以前、Odaらは10 ppmのオゾンジェルがヒト歯肉線維芽細胞の増殖を抑制することを報告しました23)。本研究では、高濃度(5 ppm)のオゾンジェルで細胞増殖が有意に抑制される一方で、0.5 ppmのオゾンジェルが細胞増殖を促進することを示しました。オゾンの非ゲル形態に関する研究では、Tsujiueらはリン酸緩衝食塩水(PBS)に溶解したオゾン水が3 ppmで細胞損傷を引き起こすことを報告しました24)。肺胞マクロファージを用いた研究では、0.5 ppmのオゾンガスが単球株THP-1に細胞損傷を引き起こすことが報告されてます25)。オゾンジェルは、グリセリンに含まれるオゾンを持続的に放出する利点があります20)。これらの観察に基づき、オゾンジェルは低濃度で利用可能な場合には細胞毒性を示さずに薬理効果を発揮し、持続放出効果により効果的な濃度をさらに低減することができると結論付けられます。しかし、一定濃度以上では細胞毒性を示すホルミシス効果があります。
I型コラーゲンおよびALPは、骨形成の初期段階で分泌されるマーカーとして広く知られています20)。本研究では、これらの初期段階の骨基質マーカーがオゾンジェルの最適濃度で分泌されました。現在、適度なレベルの活性酸素種は細胞内シグナル伝達物質として機能すると考えられています。活性酸素種は、タンパク質、核酸、脂質を化学的に修飾することで細胞内シグナル伝達を制御します。これらの中で、Keep 1/Nrf2経路によるストレス適応応答の参加が活発に研究されています。しかし、Nrf2は骨芽細胞の分化を負に制御することが知られています。したがって、本研究で観察されたI型コラーゲン分泌およびALPの発現増加は、Nrf2を介さない経路によって生じた可能性が高いです。残念ながら、本研究ではこれらの初期骨基質マーカーのアップレギュレーションのメカニズムを調査しませんでした。以前の報告では、酸素オゾン療法がVEGFなどの成長因子の産生を促進することが示されています27)。さらに、オゾンガスはFGFおよび他の関連するサイトカインの産生を促進することが知られています28)。VEGFはマウス骨芽細胞株MC3T3-1におけるALP発現を促進します29)。したがって、骨基質の分泌はこれらの成長因子の分泌を介して間接的に促進された可能性があります。

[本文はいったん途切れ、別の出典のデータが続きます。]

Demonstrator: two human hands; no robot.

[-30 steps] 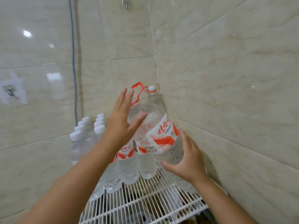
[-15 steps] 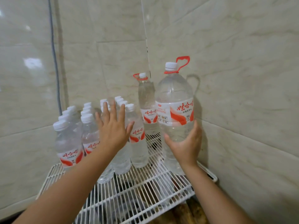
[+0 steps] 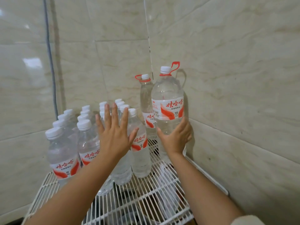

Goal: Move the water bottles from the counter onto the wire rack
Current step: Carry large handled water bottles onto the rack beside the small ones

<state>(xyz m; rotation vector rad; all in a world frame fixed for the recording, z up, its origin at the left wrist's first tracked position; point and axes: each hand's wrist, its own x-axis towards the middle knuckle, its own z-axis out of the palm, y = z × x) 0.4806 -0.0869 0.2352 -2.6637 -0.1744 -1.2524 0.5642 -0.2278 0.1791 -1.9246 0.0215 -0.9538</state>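
Tiled corner, marble-look walls; a grey cable (image 3: pixel 49 59) runs down the left wall. White wire rack (image 3: pixel 146 200) is pushed into the corner. Left and middle: small bottles (image 3: pixel 65 153) packed in tight rows, caps up, probably so they brace each other on the open wires. Left hand (image 3: pixel 114 135) flat in front of them, fingers straight and spread, gripping nothing. Looks like a guard against tipping. Right of that, a second large bottle (image 3: pixel 146 101) in the far corner. Right hand (image 3: pixel 176 138) wraps the lower body of the large bottle (image 3: pixel 167 108), fingers curled around it. It stands upright beside the right wall, base hidden behind the hand, so seating unconfirmed.
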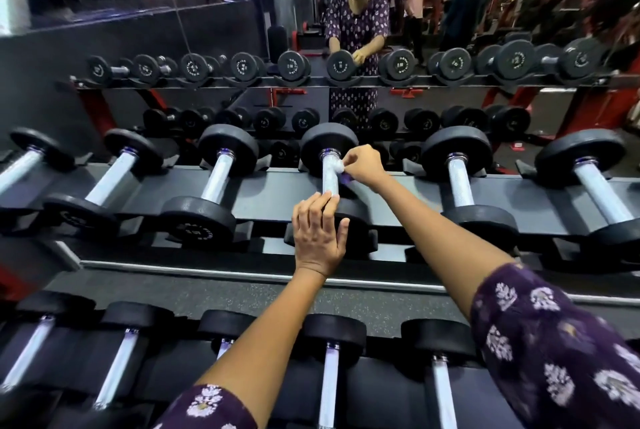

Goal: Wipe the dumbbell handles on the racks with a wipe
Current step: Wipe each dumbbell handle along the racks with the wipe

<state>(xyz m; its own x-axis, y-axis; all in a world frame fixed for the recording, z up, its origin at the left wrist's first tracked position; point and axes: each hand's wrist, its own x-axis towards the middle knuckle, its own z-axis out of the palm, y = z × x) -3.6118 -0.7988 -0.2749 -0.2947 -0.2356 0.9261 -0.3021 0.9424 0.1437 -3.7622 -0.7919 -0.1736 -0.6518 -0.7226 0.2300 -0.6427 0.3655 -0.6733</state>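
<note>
- You are mid-wipe on one dumbbell handle (329,174), the fourth from the left on the upper rack (398,191), straight ahead of you.
- Your right hand (362,165) pinches a small white wipe (337,165) against the far end of that handle, just beside the far weight head (327,146). Fingers are curled round the wipe (a bit of purple shows under the hand; what it is, cannot tell).
- Your left hand (320,231) lies with straight, spread fingers over the near weight head (349,217), fingertips touching the near end of the handle. It holds nothing; judged to be steadying the dumbbell.
- Step in hand: wiping this handle, with the wipe at the far end. The rest of its length looks not yet covered, though that is a judgement only.
- Next move calls for drawing the wipe along the knurled bar toward you, keeping it wrapped on the metal so the underside gets reached too.
- Your left fingertips sit in the path; they will likely need to lift off.
- Neighbouring handle to the right (460,182) and the lower rack handles (327,387) lie waiting (no telling which are already done).
</note>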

本研究は、0.5 ppmのオゾンジェルが細胞損傷の兆候を示さずに骨芽細胞マトリックスの分泌を増加させることを示しています。以前の報告では、同じ濃度のオゾンジェルがコラーゲンマトリックスの分泌を促進し、LPS誘発IL-6およびIL-8の発現を抑制することが明らかにされています20)。in vitroおよびin vivoの実験結果を直接結びつけることは困難ですが、我々の結果は、オゾンガス、オゾン水、オゾンオリーブオイル30)、およびオゾンジェルが歯周病の治療剤として使用できることを示唆しています。しかし、そのような応用には、生体安全性の評価や、細胞損傷に関する長期的な効果の機能研究など、詳細な評価が必要です。